- What this task involves
Print, exactly as they appear in the listing below, the lines from the line with "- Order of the" to the line with "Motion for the", with both end lines kept.

◇ ◇ ◇ ◇

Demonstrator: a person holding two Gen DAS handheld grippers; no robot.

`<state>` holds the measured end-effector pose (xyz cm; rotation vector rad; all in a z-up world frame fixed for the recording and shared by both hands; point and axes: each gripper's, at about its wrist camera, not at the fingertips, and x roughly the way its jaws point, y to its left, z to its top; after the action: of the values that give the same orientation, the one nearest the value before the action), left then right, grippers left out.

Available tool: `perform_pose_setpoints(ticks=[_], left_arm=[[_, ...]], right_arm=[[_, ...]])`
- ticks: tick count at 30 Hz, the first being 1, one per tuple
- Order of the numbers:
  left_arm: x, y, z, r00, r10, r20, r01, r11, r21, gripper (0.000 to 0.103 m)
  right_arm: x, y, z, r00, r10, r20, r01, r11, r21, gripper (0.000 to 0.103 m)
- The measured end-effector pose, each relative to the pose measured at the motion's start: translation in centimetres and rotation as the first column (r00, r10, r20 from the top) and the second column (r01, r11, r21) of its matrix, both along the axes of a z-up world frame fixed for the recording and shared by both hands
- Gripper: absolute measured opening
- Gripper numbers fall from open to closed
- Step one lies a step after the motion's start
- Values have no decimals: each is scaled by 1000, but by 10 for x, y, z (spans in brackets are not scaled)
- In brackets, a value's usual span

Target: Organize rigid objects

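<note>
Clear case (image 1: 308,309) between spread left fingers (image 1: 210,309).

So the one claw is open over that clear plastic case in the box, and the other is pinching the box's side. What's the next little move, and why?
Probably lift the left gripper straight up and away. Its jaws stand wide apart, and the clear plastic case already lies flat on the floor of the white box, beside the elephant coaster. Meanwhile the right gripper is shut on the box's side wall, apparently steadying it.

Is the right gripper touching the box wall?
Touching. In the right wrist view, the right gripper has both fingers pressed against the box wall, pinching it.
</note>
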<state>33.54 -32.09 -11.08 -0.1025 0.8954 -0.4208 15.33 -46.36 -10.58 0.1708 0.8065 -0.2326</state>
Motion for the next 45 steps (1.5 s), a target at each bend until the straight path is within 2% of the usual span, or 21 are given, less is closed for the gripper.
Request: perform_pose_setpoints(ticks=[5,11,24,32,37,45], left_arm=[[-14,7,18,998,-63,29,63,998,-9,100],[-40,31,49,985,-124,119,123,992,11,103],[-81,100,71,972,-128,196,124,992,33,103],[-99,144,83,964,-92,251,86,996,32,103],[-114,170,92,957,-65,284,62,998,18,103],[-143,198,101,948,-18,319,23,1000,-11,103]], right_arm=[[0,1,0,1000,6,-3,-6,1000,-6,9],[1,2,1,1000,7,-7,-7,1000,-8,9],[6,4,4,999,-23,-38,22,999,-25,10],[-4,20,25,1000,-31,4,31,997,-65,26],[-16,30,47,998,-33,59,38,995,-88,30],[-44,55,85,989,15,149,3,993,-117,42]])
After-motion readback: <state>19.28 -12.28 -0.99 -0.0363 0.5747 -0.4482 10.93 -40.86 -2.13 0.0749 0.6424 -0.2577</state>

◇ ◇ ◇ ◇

- Worked solution
- Order of the numbers:
  left_arm: x, y, z, r00, r10, r20, r01, r11, r21, gripper (0.000 to 0.103 m)
  right_arm: x, y, z, r00, r10, r20, r01, r11, r21, gripper (0.000 to 0.103 m)
- The measured end-effector pose, each relative to the pose measured at the motion's start: translation in centimetres and rotation as the first column (r00, r10, r20 from the top) and the second column (r01, r11, r21) of its matrix, both along the axes of a z-up world frame fixed for the recording and shared by both hands
- Gripper: absolute measured opening
- Gripper numbers fall from open to closed
- Step one lies a step after the motion's start
- Values have no decimals: each is scaled by 1000, but by 10 for x, y, z (spans in brackets are not scaled)
- In brackets, a value's usual span

Target: Organize rigid objects

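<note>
Clear case (image 1: 308,309) between spread left fingers (image 1: 210,309).

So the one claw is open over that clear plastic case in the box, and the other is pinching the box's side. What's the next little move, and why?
Probably lift the left gripper straight up and away. Its jaws stand wide apart, and the clear plastic case already lies flat on the floor of the white box, beside the elephant coaster. Meanwhile the right gripper is shut on the box's side wall, apparently steadying it.

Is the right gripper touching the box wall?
Touching. In the right wrist view, the right gripper has both fingers pressed against the box wall, pinching it.
</note>
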<state>33.54 -32.09 -11.08 -0.1025 0.8954 -0.4208 15.33 -46.36 -10.58 0.1708 0.8065 -0.2326</state>
Motion for the next 45 steps (1.5 s), a target at each bend until the straight path is within 2% of the usual span, or 21 are given, less is closed for the gripper.

The exercise asks for nothing more.